> **THE PROBLEM**:
Only one span of the listing below should come back. It runs from the line with "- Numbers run" through the line with "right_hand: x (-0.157", and each of its lines must be reproduced exactly.
---------- DATA EXCERPT ----------
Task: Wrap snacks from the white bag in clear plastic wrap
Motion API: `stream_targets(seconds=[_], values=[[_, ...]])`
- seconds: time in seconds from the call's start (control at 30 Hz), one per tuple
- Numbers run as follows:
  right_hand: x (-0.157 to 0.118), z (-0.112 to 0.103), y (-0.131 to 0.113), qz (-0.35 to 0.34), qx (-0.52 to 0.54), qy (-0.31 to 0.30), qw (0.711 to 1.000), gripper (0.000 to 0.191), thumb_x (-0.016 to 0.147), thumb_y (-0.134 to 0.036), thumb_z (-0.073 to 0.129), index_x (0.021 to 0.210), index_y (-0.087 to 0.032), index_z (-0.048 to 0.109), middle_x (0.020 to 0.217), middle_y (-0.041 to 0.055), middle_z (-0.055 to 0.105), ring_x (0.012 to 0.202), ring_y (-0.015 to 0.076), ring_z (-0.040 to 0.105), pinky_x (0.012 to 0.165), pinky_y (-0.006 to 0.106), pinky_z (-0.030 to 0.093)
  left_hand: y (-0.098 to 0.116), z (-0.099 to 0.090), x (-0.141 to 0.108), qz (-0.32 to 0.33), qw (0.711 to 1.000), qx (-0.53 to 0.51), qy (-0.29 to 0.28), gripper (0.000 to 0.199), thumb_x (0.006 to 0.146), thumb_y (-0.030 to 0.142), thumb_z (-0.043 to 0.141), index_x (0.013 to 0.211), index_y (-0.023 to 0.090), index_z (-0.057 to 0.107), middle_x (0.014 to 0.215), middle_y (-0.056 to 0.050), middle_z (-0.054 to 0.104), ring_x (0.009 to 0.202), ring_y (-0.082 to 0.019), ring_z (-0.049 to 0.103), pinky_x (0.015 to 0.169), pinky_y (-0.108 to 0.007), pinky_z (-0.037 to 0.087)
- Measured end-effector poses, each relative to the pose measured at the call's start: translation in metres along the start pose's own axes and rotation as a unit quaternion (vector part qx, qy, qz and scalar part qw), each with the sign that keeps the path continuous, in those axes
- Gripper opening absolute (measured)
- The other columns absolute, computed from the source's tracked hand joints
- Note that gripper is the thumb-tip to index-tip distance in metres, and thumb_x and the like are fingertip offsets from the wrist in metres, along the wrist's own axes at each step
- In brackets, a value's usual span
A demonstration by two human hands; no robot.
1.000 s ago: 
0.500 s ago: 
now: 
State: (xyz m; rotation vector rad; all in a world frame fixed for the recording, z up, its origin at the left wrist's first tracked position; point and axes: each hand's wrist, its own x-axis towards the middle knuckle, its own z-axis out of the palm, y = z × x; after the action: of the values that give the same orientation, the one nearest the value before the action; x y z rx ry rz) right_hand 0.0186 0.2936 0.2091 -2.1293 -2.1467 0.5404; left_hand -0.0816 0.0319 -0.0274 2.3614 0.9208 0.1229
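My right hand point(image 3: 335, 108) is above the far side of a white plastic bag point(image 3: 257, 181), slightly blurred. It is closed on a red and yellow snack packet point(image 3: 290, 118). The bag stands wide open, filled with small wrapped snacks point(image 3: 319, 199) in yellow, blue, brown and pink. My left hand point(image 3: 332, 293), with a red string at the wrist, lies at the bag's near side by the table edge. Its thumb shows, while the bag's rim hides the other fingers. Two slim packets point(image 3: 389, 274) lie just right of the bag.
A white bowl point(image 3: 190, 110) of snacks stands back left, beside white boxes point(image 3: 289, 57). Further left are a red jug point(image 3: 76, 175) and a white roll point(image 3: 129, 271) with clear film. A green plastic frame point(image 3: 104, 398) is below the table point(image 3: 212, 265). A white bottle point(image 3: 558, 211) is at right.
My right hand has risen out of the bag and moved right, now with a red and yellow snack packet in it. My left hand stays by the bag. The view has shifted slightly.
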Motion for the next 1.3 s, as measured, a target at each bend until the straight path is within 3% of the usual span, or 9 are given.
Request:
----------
> **SOLUTION FOR THIS EXERCISE**:
- Numbers run as follows:
  right_hand: x (-0.157 to 0.118), z (-0.112 to 0.103), y (-0.131 to 0.113), qz (-0.35 to 0.34), qx (-0.52 to 0.54), qy (-0.31 to 0.30), qw (0.711 to 1.000), gripper (0.000 to 0.191), thumb_x (-0.016 to 0.147), thumb_y (-0.134 to 0.036), thumb_z (-0.073 to 0.129), index_x (0.021 to 0.210), index_y (-0.087 to 0.032), index_z (-0.048 to 0.109), middle_x (0.020 to 0.217), middle_y (-0.041 to 0.055), middle_z (-0.055 to 0.105), ring_x (0.012 to 0.202), ring_y (-0.015 to 0.076), ring_z (-0.040 to 0.105), pinky_x (0.012 to 0.165), pinky_y (-0.006 to 0.106), pinky_z (-0.030 to 0.093)

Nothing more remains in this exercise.